There was a knock at the front door and, still busy in the kitchen, my mam called out ‘Who’s there?’ The reply came ‘We’ve come from a church.’ Thinking that it was the Jehovah’s Witness teachers, mam called back ‘Come in and sit down’. She came out of the kitchen to find two tall, young Mormon missionaries sitting on the settee. Strangely, the teachers from the Kingdom Hall never did call that day but we received the first of the missionary discussions.
I remember that the missionaries taught us with flannel boards – boards covered with a flannel type material – and pictures with sandpaper on the back that were stuck onto the flannel boards. I think the first lesson had pictures of the Eastern and Western hemispheres, the Bible and the Book of Mormon. I distinctly remember that I believed everything that the missionaries taught us – it seemed familiar, as if they were just reminding me of things that I knew but had forgotten.

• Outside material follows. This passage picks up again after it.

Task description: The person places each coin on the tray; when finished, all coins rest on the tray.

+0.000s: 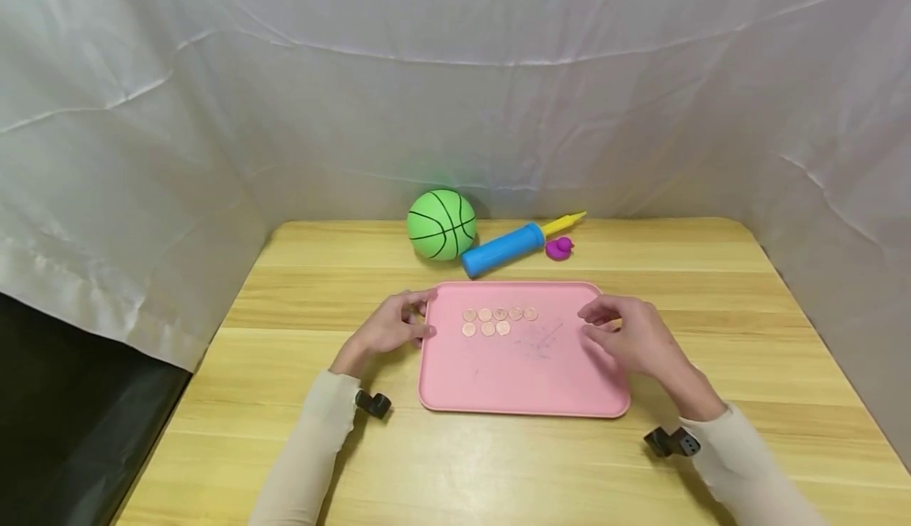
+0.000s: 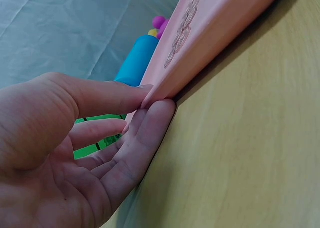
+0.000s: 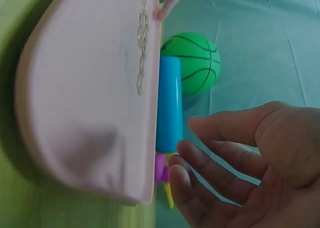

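A pink rectangular tray (image 1: 512,390) lies on the wooden table, bearing several copper-coloured coins (image 1: 501,314) in two rows toward its back left. With thumb on top and fingers underneath, my left hand (image 1: 387,324) pinches the tray's left rim; the left wrist view shows the thumb (image 2: 112,97) pressed on that edge. My right hand (image 1: 636,336) hovers over the tray's right side, casting a shadow on it. In the right wrist view its fingertips (image 3: 192,158) are bent loosely and apart from the thumb, holding nothing.
Behind the tray are a green ball (image 1: 442,225) with black lines, a blue hand pump (image 1: 504,250) with a yellow nozzle (image 1: 565,223), and a purple toy duck (image 1: 559,249). A pale cloth (image 1: 441,115) hangs along the table's back edge and sides.
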Demonstrator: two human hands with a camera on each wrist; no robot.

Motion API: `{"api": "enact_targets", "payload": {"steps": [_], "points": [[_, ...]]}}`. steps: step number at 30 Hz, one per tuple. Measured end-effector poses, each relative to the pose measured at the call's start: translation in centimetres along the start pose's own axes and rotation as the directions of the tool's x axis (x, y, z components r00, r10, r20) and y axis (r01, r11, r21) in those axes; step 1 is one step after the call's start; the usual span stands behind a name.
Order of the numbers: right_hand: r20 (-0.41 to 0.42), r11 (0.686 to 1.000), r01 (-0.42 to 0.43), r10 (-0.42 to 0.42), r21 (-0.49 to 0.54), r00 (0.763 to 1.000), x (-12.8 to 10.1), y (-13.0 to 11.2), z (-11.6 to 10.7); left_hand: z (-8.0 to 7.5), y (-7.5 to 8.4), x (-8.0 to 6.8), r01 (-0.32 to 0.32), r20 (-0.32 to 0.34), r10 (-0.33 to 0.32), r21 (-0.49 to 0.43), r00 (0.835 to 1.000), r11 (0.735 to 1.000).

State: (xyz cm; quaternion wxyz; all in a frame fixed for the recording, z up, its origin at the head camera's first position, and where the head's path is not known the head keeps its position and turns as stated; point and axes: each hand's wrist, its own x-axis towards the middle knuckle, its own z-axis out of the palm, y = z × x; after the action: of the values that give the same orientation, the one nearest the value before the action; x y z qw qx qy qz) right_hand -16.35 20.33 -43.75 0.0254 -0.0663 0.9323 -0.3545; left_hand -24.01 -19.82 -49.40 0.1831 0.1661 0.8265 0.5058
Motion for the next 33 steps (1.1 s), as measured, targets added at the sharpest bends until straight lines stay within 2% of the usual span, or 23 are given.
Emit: {"api": "enact_targets", "payload": {"steps": [7, 17, 23, 26, 29, 33], "points": [[-0.001, 1.000, 0.010, -0.010, -0.008, 1.000, -0.4, 1.6, -0.6, 0.1, 0.0, 0.0, 0.009, -0.007, -0.009, 0.002, 1.000, 1.000], [0.001, 0.999, 0.031, -0.031, -0.039, 1.000, -1.9, 4.8, -2.9, 0.1, 0.1, 0.0, 0.014, -0.008, -0.014, 0.020, 1.000, 1.000], [0.073, 1.000, -0.012, 0.011, 0.018, 0.997, -2.8, 6.2, -4.2, 0.1, 0.1, -0.2, 0.013, -0.008, -0.013, 0.013, 1.000, 1.000], [0.089, 0.999, 0.016, -0.019, 0.042, 0.996, -3.2, 6.8, -4.6, 0.1, 0.1, -0.2, 0.013, -0.007, -0.013, 0.008, 1.000, 1.000], [0.072, 0.997, 0.082, -0.082, 0.013, 0.994, -3.4, 7.5, -4.8, 0.1, 0.1, -0.2, 0.014, -0.009, -0.014, 0.012, 1.000, 1.000], [0.091, 0.990, 0.143, -0.143, 0.006, 0.986, -3.6, 8.3, -5.3, 0.0, 0.1, 0.0, 0.016, -0.009, -0.016, 0.017, 1.000, 1.000]]}}
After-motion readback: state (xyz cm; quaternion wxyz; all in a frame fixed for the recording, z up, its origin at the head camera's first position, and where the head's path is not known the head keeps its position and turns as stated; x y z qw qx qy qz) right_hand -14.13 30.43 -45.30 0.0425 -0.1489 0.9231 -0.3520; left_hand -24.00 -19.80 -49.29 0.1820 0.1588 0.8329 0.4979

In June, when I was 10, my mam, two of my sisters and I were baptised into the Church. Unfortunately, soon after we were baptised my mam and my sisters stopped attending Church. I kept going however, and was encouraged and supported in my church activity by my new friends in the church and by great leaders in the ward, like John Dale and the Ingram, Helps and Beaumont families who took an interest in the scruffy little boy from the Council estate. Harry and Maureen Beaumont, with six children of their own, unselfishly opened their home, their pantry and their hearts to me and a host of other young people who had families that were not in the Church.
Eventually, I somehow received a call to serve a mission in the England London South Mission. In the meantime I had become engaged to my Pearl among Women who promised to marry me when I returned from my mission.
While on my mission I met another missionary who knew Elder Curtis who had knocked on our door in 1968 and had taught and baptised my family. I obtained Elder Curtis’ address and wrote to him to tell him that the boy he had baptised 9 years was now himself serving as a missionary. Elder Curtis wrote back thrilled at the news but confessed that he had had to look at his journal to recall the family he had taught in Billingham who had ‘gone inactive’ as far as he knew.
I am grateful that there were people who had sufficient love to embrace a scruffy little boy from a single parent family and nurture him in the gospel.